The main goal of Winnonie is to reduce taxi motorcyclists’ debt, which is their main source of pain, by leasing electric motorcycles to them. The move is expected to significantly reduce their enormous burden from compound interest associated with the lease purchase of general motorcycles, as well as to reduce their gasoline costs. According to the study, the expenses incurred by electric motorcycles are ten times lower than those incurred by gasoline-powered motorcycles. K. Suwat added that Winnonie is now Thailand’s first operator to offer battery swapping. Taxi riders can easily swap batteries at battery-swapping machines located inside Bangchak service stations.
GrabWheels, an electric scooter rental service, will return to Jakarta streets in August 2020 after a six-month hiatus beginning in November 2019. The return of the service, operated by ride-hailing decacorn Grab, will provide an alternative solution for people in the capital’s “first-mile and last-mile trips.” Pak Gidi went on to share that this is a trend he has noticed in Jakarta and believes will continue to thrive in the near future.
Looking forward, much of what is possible for the development of next-generation vehicles will rely on the strategic application of data, the majority of which will be generated while the vehicle is in motion. Claire Chen, Sales Manager, Korenix, went on to say that whether it’s in-vehicle Internet access, gesture-controlled entertainment systems, or high-tech cameras designed to recognise the vehicle’s surroundings, we are seeing the power of data-driven connected car services unfold right before our eyes.
Realising the Future of Sustainable Urban Mobility
Fixed-route transportation systems use buses, vans, light rail, and other vehicles to run on a predetermined route and schedule.
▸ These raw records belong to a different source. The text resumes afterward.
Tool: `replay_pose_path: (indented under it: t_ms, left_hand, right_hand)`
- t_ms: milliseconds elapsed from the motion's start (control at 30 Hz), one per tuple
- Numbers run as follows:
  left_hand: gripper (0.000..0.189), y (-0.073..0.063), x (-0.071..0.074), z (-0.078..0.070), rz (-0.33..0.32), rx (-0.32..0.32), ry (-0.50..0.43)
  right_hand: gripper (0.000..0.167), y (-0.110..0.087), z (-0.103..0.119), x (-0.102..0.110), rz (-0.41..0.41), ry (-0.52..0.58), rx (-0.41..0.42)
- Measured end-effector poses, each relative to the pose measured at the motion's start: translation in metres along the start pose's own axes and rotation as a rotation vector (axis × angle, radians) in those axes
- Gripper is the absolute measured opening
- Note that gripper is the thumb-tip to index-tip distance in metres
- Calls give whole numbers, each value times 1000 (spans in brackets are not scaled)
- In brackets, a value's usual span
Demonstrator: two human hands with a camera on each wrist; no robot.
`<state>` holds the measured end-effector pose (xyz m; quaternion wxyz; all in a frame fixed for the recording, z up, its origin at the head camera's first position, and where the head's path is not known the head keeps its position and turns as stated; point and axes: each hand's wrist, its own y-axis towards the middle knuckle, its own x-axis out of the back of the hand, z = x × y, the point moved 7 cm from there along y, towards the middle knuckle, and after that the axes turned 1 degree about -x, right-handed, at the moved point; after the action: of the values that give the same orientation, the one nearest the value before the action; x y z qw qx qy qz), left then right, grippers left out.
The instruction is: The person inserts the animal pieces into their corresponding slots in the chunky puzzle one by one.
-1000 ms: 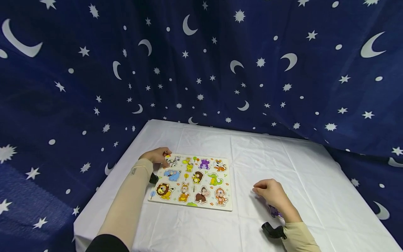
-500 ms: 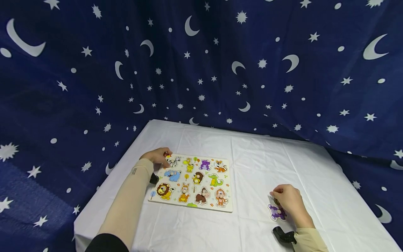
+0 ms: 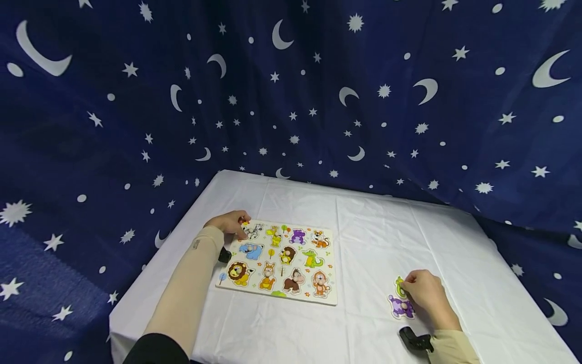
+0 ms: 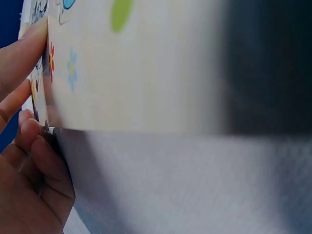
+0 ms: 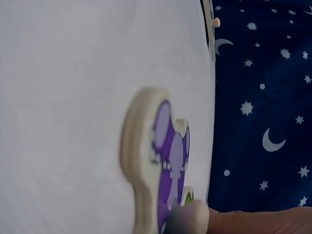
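Observation:
A wooden animal puzzle board [image 3: 278,297] lies flat on the table, left of centre. My left hand [image 3: 229,223] holds its far left corner, thumb on the upper face and other fingers curled against the edge, as the left wrist view shows. To the right of the board, my right hand [image 3: 426,292] pinches at a green puzzle piece [image 3: 399,286], partly covered by the fingertips. Right below it on the cloth lies a purple puzzle piece [image 3: 395,307] with a wooden knob; its thick pale edge looms large in the right wrist view, where the hand is mostly out of frame.
White cloth covers the table [image 3: 364,222]. A dark blue curtain [image 3: 318,101] with moons and stars hangs behind and at the sides. Each wrist carries a black camera mount [image 3: 415,339].
My right hand has moved right and slightly nearer, from beside the board to the green piece. This uncovers the purple piece. The left hand stays at the board's corner.

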<state>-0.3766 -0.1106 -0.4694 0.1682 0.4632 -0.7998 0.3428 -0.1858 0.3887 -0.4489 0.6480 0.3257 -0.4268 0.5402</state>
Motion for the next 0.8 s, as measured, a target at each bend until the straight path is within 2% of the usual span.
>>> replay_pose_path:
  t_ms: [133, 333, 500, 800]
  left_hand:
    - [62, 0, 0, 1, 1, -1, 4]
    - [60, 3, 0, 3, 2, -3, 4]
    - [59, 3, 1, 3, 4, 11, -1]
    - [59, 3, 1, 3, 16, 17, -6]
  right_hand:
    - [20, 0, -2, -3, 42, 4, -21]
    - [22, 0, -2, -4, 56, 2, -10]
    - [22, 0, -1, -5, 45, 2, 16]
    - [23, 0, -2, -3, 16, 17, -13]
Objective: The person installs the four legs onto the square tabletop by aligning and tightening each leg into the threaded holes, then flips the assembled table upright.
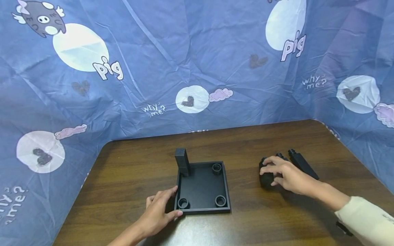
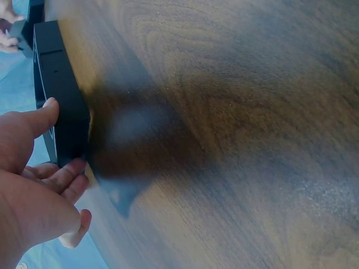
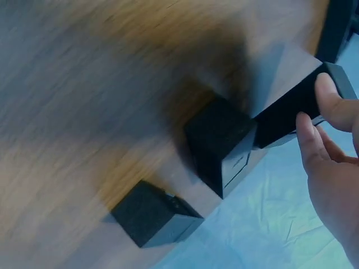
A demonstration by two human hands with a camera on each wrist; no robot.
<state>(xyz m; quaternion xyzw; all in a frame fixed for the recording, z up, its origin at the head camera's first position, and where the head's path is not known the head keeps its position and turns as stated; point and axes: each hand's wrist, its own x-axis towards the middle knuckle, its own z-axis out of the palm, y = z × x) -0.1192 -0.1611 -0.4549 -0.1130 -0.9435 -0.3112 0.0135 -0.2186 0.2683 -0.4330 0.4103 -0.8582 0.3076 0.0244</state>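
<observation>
Head view: the left hand point(image 1: 157, 212) grips the tray point(image 1: 203, 186) by its near left corner. Well right of it, the right hand point(image 1: 287, 175) pinches a block point(image 1: 265, 178), hiding most of the middle block point(image 3: 221, 143). Left wrist view: the tray's floor is hidden.

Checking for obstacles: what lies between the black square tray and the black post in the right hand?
In the head view, only bare wooden tabletop lies between the black square tray and the black post in the right hand.
</observation>
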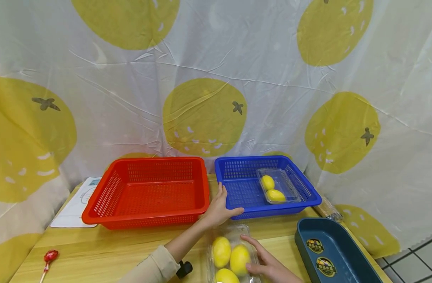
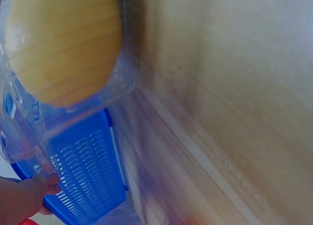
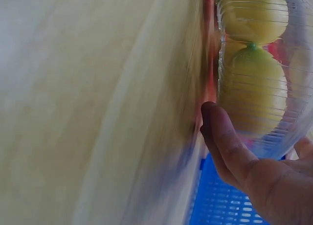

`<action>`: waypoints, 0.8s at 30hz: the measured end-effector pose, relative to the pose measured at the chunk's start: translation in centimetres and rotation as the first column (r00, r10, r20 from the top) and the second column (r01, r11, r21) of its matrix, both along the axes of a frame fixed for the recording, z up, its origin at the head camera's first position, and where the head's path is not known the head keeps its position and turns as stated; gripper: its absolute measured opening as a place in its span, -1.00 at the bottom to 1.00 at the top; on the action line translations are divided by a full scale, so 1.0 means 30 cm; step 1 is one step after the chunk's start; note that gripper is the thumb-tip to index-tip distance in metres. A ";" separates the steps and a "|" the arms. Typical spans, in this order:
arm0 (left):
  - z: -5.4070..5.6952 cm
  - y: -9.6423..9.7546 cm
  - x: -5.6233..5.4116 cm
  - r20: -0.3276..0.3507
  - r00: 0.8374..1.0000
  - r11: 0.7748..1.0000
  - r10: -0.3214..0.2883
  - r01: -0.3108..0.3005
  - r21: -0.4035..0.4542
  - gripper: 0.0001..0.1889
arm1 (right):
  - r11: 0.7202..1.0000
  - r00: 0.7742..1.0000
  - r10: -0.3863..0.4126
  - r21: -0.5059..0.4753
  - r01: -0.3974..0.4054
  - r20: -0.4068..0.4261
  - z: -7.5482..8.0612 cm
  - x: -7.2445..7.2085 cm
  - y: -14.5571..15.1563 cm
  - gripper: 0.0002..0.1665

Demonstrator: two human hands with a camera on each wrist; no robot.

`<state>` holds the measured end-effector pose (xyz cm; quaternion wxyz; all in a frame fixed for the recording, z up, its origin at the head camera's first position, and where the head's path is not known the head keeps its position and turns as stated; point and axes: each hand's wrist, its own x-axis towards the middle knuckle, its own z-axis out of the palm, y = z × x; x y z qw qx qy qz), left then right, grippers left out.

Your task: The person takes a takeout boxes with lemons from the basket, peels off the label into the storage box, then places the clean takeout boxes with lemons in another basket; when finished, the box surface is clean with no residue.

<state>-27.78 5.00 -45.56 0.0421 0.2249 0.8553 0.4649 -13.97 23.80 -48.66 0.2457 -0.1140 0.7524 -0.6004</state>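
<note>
My left hand reaches forward at the near left corner of a blue plastic basket, fingers extended and thumb spread out to the right. In the left wrist view its fingertips overlap the basket's rim. Below it on the table lies a clear plastic box holding several lemons. My right hand grips this box at its right side, with the thumb on top near a lemon and the fingers along the outer wall. Another clear box with two lemons sits in the blue basket.
A red basket stands left of the blue one. At the right is a dark teal tray with round stickers. A red lollipop, a white sheet and a small black object lie on the wooden table. A fruit-print curtain hangs behind.
</note>
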 end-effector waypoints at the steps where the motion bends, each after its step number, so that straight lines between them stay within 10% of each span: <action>1: 0.000 0.000 0.000 -0.002 1.000 1.000 0.000 0.000 0.001 0.12 | 1.000 1.000 0.001 0.000 -0.001 0.002 0.001 0.002 0.003 -0.21; 10: -0.009 0.004 -0.003 -0.009 1.000 1.000 0.006 -0.006 0.012 0.13 | 0.995 0.997 0.076 -0.058 -0.077 -0.031 0.056 0.032 0.051 -0.20; 24: -0.022 0.007 0.001 -0.037 0.999 0.999 0.030 -0.029 0.031 0.13 | 0.987 0.999 0.031 0.161 -0.025 -0.038 0.303 0.072 0.160 -0.29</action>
These systems have timetables that are printed or posted, as well as designated stops where riders are picked up and dropped off.
Royaltrans is a premium bus service provided by Transjakarta that includes amenities such as wide foam seats and reclining seats, USB ports in each seat, 12 CCTV cameras that monitor every area inside and outside the bus, and luggage. Pak Gidi also stated that commuters will be charged the full fare and will be able to book and schedule a bus to their desired location. Similarly, Gerald mentioned that ComfortDelGro is developing fixed route, on-demand buses that are less expensive than private hires and taxis but slightly more expensive than public transportation.
The need to address climate change and local air quality, combined with volatility in the oil market, will keep the EV market on track for growth.
Singapore will no longer renew licenses for diesel vehicles by 2025. Along with charging stations in shopping malls, new public housing developments will have the capacity to support EV charging for 15% of their parking lots. Gerald shared that Singapore is currently running 20 EV buses on trial, and private buses are also embarking on the EV journey as part of their plans to achieve this.
Pak Gidi noted that the incentives for using electric buses will be greater than those for diesel buses. He also stated that Indonesia will only issue new licenses for electric buses and will not renew licenses for diesel buses.
K. Suwat highlighted that Thailand targets to phase out diesel cars by 2035. He also added that motorcycles are the low hanging fruit – Thailand has over 20 million motorcycles – and the same batteries used in EV motorcycles can also be used in their local Tuk Tuks.
To summarise, the development of urban mobility solutions is important in ASEAN cities to avoid loss of time and resources due to traffic congestions, as well as to reduce greenhouse gas and carbon emission. Solutions such as mobility-as-a-service or on-demand ride-hailing, as well as electric and autonomous vehicles will change the transport landscape and ecosystem in ASEAN. We look forward to future and ongoing developments by regional leaders in this space.